Work order
Please copy, exactly as they appear below, the lines from the one containing "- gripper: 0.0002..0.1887" through the one containing "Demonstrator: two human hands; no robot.".
++++ Supplied material
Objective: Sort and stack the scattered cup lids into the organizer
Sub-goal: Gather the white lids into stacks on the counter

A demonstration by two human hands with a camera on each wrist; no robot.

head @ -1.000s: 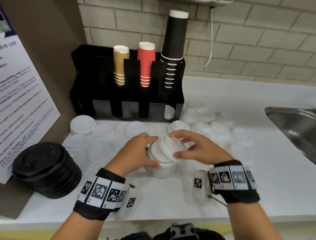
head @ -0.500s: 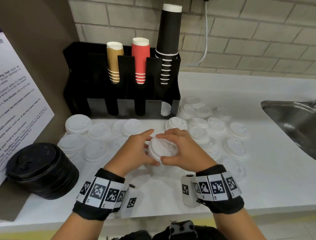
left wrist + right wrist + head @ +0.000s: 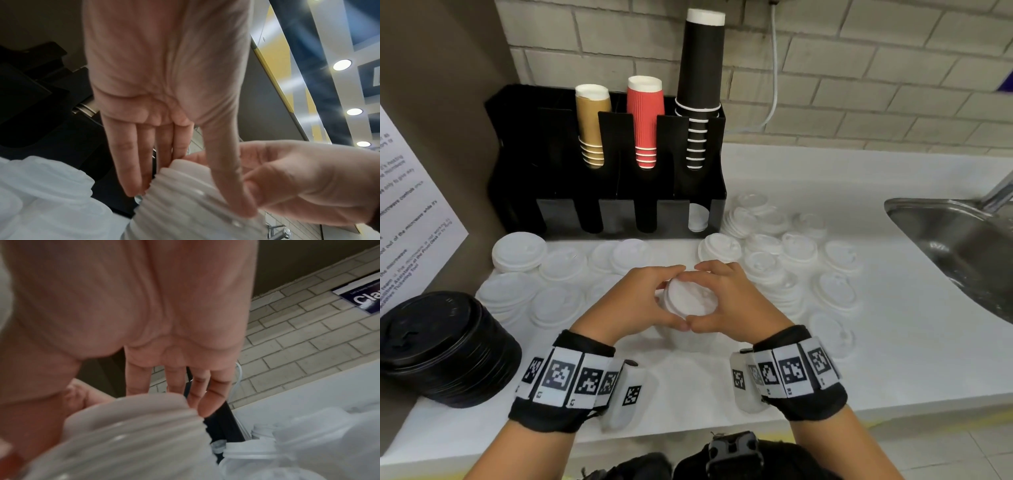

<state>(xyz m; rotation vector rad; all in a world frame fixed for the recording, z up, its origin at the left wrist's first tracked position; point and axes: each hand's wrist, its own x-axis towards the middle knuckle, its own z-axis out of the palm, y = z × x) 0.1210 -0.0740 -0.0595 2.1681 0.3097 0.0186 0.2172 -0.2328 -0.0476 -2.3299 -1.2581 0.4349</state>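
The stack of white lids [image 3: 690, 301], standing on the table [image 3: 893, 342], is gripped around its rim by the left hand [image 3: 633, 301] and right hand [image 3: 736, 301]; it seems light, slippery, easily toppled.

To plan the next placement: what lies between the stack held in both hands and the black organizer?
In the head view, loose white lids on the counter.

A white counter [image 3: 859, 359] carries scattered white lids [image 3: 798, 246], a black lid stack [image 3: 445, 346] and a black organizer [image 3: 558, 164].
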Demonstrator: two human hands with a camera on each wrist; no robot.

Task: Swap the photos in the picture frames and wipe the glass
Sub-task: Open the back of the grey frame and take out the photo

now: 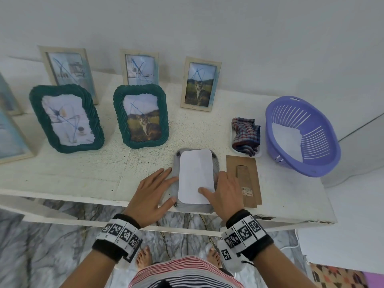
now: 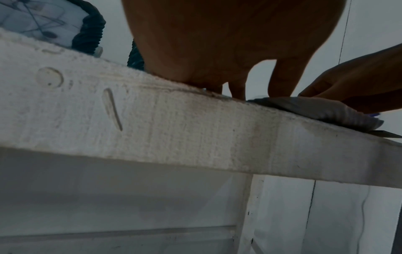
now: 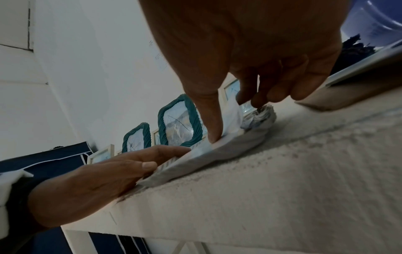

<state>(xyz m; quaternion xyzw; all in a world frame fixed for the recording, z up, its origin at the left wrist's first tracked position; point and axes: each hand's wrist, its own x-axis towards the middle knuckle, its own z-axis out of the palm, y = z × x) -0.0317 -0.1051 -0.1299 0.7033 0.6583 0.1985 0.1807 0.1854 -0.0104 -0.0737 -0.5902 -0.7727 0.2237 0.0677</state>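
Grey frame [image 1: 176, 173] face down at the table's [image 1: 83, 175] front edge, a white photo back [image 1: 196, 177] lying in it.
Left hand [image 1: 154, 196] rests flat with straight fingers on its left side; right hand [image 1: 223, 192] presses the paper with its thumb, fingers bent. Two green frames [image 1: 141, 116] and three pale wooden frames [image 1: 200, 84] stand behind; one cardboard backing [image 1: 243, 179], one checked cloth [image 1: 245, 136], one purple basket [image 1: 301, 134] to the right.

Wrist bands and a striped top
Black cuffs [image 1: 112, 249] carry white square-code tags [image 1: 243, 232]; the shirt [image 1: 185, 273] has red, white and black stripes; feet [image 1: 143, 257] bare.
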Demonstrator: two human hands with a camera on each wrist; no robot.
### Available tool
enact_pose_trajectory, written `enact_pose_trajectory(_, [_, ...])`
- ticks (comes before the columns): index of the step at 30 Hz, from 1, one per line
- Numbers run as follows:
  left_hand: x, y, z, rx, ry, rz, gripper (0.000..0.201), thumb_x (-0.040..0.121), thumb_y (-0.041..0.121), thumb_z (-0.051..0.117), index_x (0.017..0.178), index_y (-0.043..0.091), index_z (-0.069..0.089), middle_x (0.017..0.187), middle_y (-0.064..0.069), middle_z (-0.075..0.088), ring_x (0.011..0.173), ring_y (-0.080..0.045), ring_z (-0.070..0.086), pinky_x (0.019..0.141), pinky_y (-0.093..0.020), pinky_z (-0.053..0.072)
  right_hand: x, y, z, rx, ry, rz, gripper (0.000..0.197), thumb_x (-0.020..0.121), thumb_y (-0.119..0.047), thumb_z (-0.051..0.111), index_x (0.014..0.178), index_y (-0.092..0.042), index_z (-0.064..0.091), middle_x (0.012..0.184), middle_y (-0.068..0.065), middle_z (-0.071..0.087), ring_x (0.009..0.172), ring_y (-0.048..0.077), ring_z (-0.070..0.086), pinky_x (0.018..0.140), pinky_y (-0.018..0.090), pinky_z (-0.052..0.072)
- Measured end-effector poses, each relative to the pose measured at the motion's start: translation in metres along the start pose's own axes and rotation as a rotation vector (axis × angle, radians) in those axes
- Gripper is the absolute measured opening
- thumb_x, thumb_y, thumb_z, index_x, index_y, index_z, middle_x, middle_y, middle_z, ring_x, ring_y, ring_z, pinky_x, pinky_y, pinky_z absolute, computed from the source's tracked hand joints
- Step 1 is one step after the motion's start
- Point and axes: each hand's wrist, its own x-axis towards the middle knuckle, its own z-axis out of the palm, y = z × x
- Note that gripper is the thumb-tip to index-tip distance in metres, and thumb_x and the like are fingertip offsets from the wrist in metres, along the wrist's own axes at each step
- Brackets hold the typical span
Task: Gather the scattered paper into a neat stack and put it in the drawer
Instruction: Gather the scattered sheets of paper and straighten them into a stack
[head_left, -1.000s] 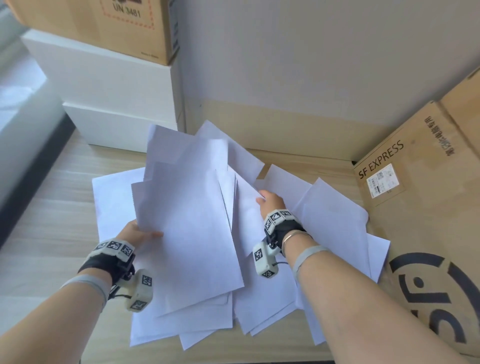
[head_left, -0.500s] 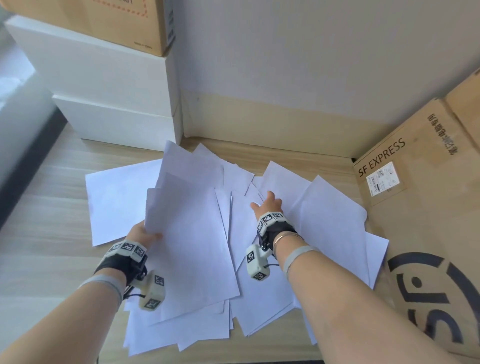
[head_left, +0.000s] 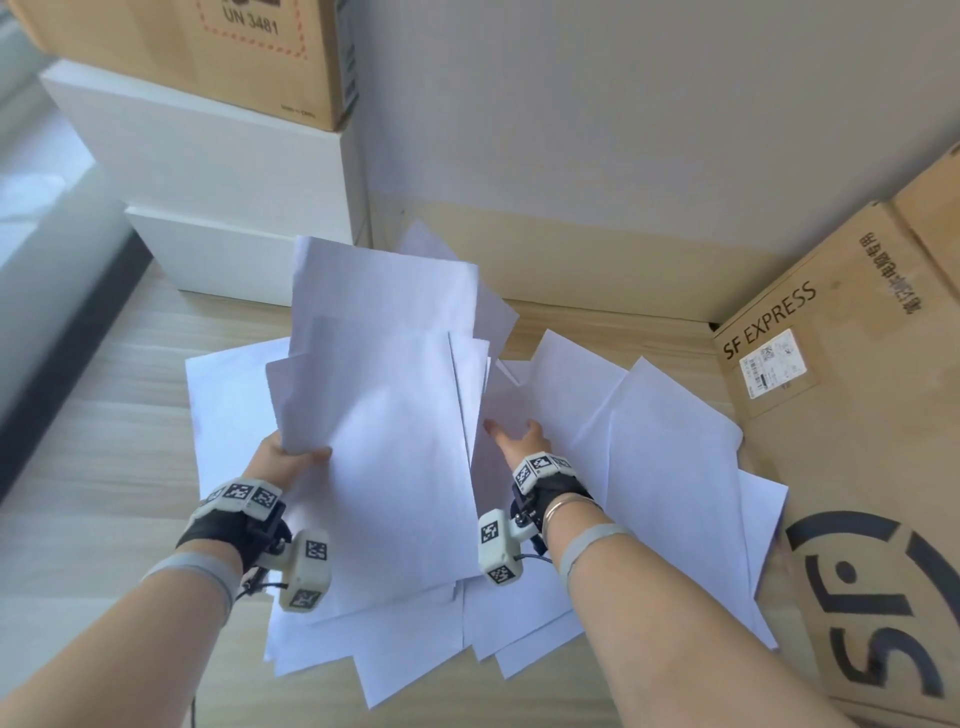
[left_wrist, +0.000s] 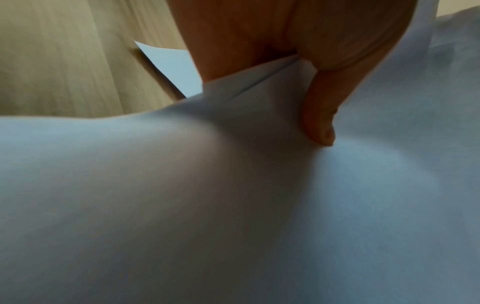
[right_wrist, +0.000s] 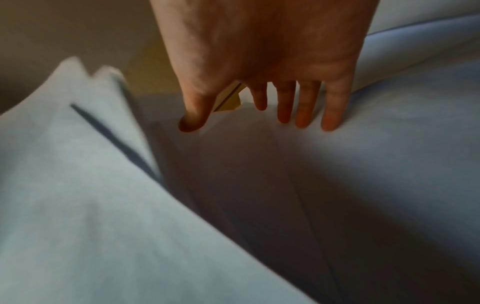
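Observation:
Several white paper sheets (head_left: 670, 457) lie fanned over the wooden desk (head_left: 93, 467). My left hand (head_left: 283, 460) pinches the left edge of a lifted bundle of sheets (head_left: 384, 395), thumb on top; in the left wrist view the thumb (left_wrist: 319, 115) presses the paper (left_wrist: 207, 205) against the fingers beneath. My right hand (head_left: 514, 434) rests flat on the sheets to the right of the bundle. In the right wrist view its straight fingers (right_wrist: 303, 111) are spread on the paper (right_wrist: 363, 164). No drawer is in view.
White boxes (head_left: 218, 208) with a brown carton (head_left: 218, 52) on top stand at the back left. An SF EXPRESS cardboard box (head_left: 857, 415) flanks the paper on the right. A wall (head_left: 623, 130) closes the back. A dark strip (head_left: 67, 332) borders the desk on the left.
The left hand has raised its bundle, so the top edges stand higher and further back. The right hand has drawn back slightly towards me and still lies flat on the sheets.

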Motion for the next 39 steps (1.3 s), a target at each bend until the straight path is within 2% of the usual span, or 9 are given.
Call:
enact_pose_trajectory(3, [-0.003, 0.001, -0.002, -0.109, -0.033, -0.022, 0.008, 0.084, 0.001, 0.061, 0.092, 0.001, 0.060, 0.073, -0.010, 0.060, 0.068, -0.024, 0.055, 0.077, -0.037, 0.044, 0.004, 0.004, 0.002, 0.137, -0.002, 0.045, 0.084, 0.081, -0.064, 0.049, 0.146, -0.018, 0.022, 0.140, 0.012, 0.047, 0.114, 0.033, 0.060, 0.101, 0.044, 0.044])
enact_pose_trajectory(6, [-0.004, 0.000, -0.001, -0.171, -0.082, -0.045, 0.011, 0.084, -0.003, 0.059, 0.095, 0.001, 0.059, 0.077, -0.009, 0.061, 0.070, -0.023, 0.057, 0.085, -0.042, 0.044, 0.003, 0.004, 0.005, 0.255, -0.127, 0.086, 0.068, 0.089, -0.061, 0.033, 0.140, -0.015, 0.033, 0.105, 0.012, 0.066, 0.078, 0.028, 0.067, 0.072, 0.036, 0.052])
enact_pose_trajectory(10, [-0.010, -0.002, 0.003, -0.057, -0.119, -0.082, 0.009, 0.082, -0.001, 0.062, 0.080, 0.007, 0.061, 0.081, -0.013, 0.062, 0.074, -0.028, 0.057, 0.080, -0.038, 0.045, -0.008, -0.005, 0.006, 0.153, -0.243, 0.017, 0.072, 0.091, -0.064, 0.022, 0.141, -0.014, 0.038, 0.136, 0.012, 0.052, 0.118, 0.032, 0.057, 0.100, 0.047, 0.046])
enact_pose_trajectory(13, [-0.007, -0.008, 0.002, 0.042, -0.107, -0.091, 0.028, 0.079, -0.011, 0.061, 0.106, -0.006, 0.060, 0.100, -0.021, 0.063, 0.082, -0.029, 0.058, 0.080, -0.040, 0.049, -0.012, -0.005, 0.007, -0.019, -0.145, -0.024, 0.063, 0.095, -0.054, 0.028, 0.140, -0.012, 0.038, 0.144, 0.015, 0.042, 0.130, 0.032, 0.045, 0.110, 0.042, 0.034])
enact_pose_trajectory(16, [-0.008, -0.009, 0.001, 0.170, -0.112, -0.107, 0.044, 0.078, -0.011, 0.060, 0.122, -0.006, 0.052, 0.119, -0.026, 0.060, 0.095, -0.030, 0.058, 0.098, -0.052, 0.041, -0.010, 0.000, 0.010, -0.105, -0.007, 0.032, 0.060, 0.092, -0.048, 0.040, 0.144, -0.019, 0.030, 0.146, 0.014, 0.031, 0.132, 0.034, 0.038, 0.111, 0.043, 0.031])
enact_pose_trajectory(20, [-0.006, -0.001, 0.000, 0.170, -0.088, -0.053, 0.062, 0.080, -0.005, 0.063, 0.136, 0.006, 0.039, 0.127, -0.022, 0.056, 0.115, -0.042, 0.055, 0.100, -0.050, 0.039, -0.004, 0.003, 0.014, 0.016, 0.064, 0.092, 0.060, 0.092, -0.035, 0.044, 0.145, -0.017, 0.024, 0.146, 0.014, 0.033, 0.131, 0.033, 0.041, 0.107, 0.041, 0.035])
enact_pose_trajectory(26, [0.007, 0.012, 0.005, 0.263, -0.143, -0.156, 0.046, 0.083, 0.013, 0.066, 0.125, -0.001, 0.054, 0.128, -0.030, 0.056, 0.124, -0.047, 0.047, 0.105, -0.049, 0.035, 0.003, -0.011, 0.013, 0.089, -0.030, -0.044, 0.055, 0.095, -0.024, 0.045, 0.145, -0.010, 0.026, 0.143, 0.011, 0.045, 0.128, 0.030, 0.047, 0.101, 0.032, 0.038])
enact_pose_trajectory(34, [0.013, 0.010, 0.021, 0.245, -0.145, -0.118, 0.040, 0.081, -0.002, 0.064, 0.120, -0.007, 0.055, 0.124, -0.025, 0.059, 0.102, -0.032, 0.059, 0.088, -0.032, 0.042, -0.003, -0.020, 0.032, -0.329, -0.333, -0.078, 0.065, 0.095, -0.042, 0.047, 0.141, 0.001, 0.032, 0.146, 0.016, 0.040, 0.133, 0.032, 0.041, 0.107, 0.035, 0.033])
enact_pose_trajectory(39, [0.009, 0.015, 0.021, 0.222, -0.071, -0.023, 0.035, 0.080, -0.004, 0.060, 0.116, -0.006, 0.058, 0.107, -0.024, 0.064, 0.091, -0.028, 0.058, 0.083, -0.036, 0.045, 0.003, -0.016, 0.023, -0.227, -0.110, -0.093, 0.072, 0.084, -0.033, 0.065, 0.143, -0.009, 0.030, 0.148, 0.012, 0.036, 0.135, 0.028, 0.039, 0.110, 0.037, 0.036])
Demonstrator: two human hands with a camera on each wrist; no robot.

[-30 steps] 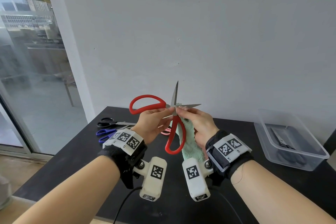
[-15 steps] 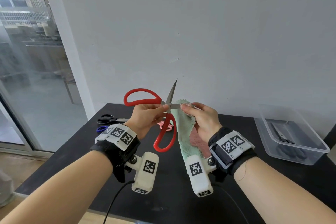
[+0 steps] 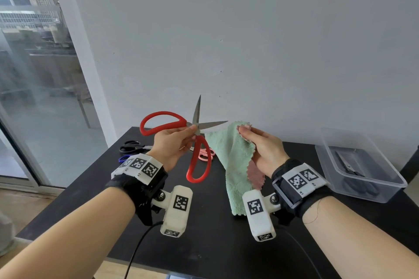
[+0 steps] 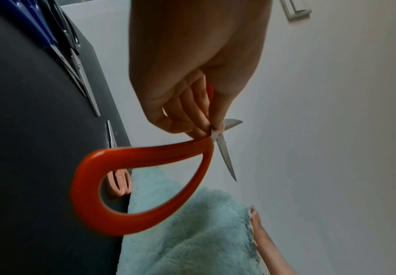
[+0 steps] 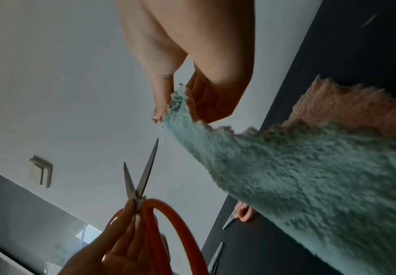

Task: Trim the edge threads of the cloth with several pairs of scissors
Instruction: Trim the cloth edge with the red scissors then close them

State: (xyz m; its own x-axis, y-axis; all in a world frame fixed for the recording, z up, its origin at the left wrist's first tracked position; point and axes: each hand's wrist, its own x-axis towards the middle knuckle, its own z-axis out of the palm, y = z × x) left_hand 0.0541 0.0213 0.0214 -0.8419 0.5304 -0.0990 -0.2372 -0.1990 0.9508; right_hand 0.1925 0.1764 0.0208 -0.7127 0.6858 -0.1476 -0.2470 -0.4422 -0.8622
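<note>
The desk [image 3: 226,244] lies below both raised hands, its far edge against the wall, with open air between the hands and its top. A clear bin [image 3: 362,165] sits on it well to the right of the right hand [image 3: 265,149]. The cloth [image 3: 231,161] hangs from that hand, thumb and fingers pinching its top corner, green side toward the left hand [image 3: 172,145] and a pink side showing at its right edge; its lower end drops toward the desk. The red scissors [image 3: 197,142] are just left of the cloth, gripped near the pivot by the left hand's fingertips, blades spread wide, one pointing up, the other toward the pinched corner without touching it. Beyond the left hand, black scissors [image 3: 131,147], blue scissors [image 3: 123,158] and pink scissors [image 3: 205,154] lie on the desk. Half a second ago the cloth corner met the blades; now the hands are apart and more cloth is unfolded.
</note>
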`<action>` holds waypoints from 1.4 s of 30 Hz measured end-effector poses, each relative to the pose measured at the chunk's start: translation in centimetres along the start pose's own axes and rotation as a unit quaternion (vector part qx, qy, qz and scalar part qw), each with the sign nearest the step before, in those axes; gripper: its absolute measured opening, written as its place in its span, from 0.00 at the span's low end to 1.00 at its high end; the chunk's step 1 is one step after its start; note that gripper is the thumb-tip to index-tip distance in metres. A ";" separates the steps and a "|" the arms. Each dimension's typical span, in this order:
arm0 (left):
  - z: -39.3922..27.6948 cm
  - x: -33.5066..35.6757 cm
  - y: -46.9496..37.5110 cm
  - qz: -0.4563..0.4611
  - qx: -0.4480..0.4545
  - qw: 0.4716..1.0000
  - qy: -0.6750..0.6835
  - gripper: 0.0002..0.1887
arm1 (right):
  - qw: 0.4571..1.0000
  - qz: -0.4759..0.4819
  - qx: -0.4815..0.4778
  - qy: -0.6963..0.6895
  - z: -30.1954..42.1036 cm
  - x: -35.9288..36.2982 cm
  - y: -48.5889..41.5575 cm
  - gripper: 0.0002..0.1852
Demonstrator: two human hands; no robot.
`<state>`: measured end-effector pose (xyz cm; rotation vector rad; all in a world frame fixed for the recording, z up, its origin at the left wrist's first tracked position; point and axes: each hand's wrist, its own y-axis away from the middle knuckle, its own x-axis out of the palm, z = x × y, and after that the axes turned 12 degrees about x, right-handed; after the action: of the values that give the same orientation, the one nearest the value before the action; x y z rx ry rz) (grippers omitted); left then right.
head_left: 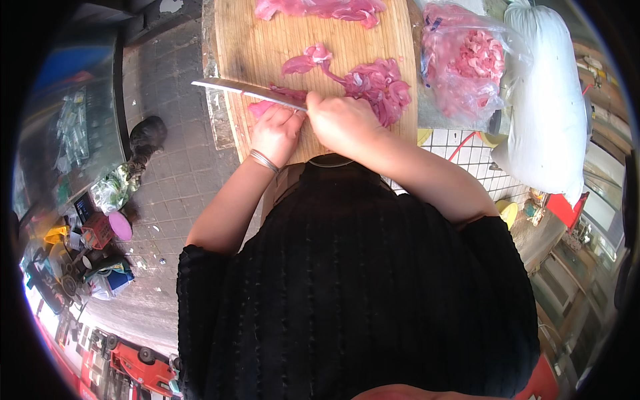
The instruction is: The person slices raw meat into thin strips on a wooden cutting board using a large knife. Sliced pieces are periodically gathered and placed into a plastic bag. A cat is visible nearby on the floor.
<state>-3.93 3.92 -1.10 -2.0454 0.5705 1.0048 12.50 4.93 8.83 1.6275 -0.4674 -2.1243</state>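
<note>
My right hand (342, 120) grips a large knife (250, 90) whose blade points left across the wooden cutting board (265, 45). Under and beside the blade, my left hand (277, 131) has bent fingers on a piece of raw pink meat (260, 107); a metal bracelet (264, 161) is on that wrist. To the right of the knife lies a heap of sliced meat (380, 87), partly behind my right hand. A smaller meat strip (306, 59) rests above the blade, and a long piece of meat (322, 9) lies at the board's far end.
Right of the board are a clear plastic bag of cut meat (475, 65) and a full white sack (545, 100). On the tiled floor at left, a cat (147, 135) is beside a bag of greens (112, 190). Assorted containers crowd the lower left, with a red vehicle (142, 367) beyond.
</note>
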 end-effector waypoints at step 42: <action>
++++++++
Answer space
  - gripper: 0.0002..0.1887
arm1 (right):
  - qw: 0.4571..1.0000
  - qz: -0.4759..0.4819
  - qx: -0.4815..0.4778
  - qy: -0.6963..0.6895
  - z: -30.1954..42.1036 cm
  - x: -35.9288..36.2982 cm
  - y: -48.5889..41.5575 cm
  - gripper: 0.0002..0.1852
Demonstrator: two human hands; no robot.

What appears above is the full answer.